All pictures are to be dropped, and everything else in the data duplicated exactly.

• _The input_

******

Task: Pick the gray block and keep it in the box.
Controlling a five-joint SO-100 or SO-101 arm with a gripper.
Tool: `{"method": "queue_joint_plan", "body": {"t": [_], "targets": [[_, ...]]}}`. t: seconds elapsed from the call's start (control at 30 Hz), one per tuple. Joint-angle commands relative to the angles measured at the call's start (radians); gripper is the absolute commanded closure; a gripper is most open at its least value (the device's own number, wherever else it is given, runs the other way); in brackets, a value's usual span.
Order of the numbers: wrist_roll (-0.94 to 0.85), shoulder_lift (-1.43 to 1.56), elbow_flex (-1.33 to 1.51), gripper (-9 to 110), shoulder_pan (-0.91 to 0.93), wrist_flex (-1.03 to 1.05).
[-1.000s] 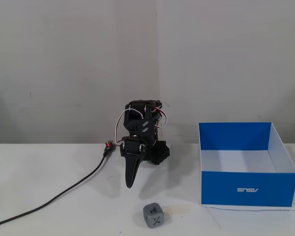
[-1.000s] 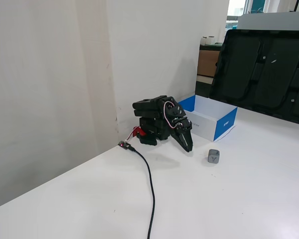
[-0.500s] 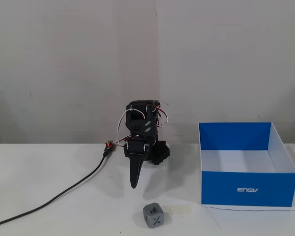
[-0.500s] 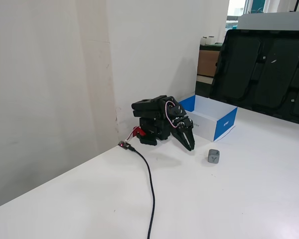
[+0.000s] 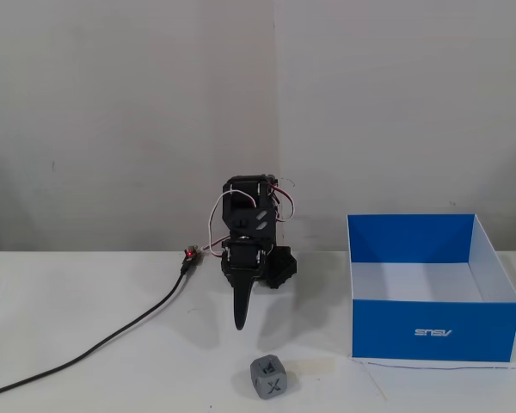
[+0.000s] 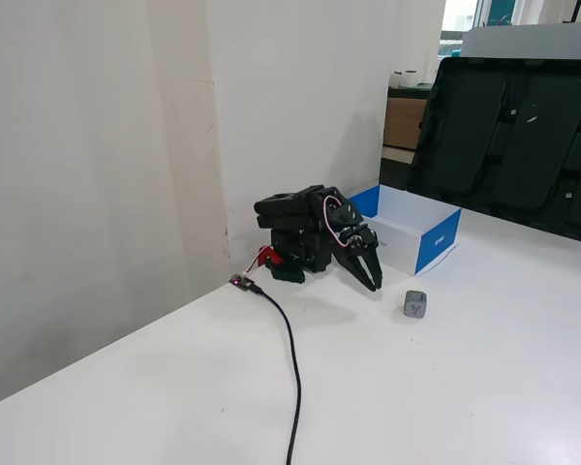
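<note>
Gripper [image 5: 239, 325] swung slightly right, jaws closed, empty, pointing down behind gray block [image 5: 269, 377].

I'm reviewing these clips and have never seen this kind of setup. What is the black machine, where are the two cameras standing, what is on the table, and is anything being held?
The black machine is a small robot arm, folded low against the wall. Its two-finger gripper points down toward the white table and looks shut, holding nothing. One fixed view faces the arm head-on from the table's front. The other fixed view looks from the side, along the wall, and shows the same gripper from an angle. On the table lie the gray block, a small cube with dark marks, sitting apart from the gripper, nearer the head-on camera, and the box, blue outside, white inside, open on top and empty as far as can be seen. A black cable runs from the arm's base across the table.
</note>
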Motion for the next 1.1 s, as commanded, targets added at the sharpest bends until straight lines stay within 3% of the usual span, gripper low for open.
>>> {"method": "queue_joint_plan", "body": {"t": [0.0,0.23,0.53,0.87,1.07], "targets": [[-0.025,0.094,-0.071,101,-0.017,-0.043],[-0.055,-0.041,-0.137,101,-0.029,-0.107],[-0.069,-0.443,-0.365,101,-0.069,-0.167],[-0.141,-1.104,-0.759,85,-0.114,-0.041],[-0.192,-1.298,-0.873,81,-0.114,-0.023]]}}
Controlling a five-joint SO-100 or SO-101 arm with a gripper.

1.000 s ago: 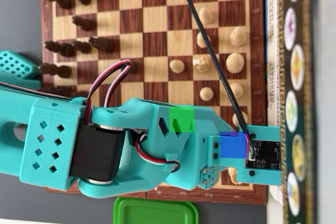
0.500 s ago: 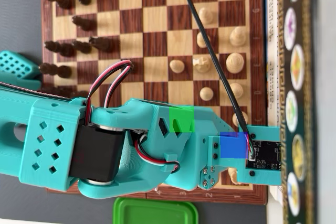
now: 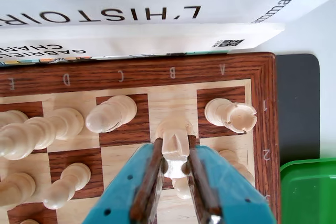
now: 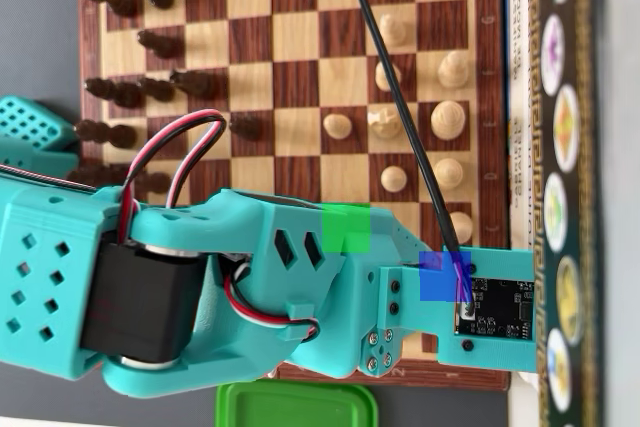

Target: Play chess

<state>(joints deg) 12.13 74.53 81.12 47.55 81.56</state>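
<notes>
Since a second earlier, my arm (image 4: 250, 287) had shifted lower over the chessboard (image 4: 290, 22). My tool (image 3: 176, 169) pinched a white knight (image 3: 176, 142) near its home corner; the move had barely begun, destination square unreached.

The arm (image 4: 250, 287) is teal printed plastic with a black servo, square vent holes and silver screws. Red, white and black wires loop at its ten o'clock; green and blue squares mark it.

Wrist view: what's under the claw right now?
The teal claw grips a light wooden chess piece over the wooden chessboard; another light piece peeks out below. The squares beneath are hidden.
</notes>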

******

• _Response to this task_
Task: Pick the gray block and keep it in the box.
Controlling a five-joint SO-100 or SO-101 arm with a gripper.
Tool: `{"method": "queue_joint_plan", "body": {"t": [_], "targets": [[_, ...]]}}`. t: seconds elapsed from the call's start (control at 30 Hz), one per tuple. Joint-angle commands relative to the angles measured at the call's start (radians); gripper is the absolute commanded closure; a gripper is most open at its least value (the device's own number, wherever else it is given, runs the other way); in brackets, a value's usual span.
Order of the numbers: wrist_roll (-0.94 to 0.85), shoulder_lift (-1.43 to 1.56), elbow_flex (-1.33 to 1.51), gripper (-9 to 110), shoulder_pan (-0.91 to 0.93), wrist_flex (-1.03 to 1.05).
[-1.000s] 
[-1.000s] 
[-0.500s] 
[-0.500s] 
[+0.000s] 
[+0.000s] 
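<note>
Gripper [image 5: 239, 325] swung slightly right, jaws closed, empty, pointing down behind gray block [image 5: 269, 377].

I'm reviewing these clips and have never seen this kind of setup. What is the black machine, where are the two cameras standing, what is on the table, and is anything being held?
The black machine is a small robot arm, folded low against the wall. Its two-finger gripper points down toward the white table and looks shut, holding nothing. One fixed view faces the arm head-on from the table's front. The other fixed view looks from the side, along the wall, and shows the same gripper from an angle. On the table lie the gray block, a small cube with dark marks, sitting apart from the gripper, nearer the head-on camera, and the box, blue outside, white inside, open on top and empty as far as can be seen. A black cable runs from the arm's base across the table.
</note>
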Motion for the next 1.1 s, as commanded, targets added at the sharpest bends until straight lines stay within 3% of the usual span, gripper low for open.
>>> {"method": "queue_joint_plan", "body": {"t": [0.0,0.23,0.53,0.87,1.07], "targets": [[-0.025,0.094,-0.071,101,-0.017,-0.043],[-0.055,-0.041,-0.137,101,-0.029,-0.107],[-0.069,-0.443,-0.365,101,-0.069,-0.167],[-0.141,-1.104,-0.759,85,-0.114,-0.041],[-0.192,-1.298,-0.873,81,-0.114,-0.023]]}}
Controlling a five-joint SO-100 or SO-101 arm with a gripper.

1.000 s ago: 
0.500 s ago: 
now: 
now: 

Target: Play chess

<state>(joints deg) 12.13 74.53 81.12 47.55 81.56</state>
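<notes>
Since a second earlier, my arm (image 4: 250, 287) had shifted lower over the chessboard (image 4: 290, 22). My tool (image 3: 176, 169) pinched a white knight (image 3: 176, 142) near its home corner; the move had barely begun, destination square unreached.

The arm (image 4: 250, 287) is teal printed plastic with a black servo, square vent holes and silver screws. Red, white and black wires loop at its ten o'clock; green and blue squares mark it.

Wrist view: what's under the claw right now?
The teal claw grips a light wooden chess piece over the wooden chessboard; another light piece peeks out below. The squares beneath are hidden.
</notes>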

Nothing else is required for this exercise.